INSTRUCTIONS FOR THE TASK ->
Your task is to work out how many lines in the data include the word "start". Reply with the number alone.
┌────────
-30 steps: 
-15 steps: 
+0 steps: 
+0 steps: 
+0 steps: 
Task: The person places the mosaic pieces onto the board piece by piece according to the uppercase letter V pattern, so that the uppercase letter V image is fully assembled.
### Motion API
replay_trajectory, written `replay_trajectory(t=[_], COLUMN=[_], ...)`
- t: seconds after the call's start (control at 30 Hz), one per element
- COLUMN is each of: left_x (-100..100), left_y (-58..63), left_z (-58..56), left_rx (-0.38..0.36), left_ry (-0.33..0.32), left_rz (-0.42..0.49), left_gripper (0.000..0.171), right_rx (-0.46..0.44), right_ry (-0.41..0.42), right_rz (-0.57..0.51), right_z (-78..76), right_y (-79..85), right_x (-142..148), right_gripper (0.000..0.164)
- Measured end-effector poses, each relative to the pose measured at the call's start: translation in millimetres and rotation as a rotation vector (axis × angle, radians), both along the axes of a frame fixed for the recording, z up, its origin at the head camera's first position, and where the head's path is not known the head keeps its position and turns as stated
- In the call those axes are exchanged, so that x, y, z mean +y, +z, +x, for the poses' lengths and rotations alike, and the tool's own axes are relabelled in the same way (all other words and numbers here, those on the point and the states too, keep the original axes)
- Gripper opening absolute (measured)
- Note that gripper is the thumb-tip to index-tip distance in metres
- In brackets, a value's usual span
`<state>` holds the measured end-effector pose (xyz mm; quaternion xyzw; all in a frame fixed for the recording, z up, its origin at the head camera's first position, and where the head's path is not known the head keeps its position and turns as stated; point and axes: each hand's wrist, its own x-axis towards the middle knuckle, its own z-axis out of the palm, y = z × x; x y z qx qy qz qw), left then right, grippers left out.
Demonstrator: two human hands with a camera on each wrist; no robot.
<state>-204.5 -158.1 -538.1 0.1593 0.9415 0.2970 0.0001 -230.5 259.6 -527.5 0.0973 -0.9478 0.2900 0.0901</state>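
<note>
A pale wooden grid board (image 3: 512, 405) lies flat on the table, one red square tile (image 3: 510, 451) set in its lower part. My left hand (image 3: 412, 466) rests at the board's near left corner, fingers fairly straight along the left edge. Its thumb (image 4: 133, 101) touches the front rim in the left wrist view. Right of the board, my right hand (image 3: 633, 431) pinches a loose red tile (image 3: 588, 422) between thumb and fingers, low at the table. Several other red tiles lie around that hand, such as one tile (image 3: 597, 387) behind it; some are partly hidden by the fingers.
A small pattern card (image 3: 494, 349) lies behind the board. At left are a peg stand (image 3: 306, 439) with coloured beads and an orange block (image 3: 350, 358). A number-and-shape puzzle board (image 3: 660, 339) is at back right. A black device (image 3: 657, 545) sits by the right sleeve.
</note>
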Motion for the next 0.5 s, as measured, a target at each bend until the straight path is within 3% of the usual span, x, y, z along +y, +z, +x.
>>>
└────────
TASK SOLUTION ->
2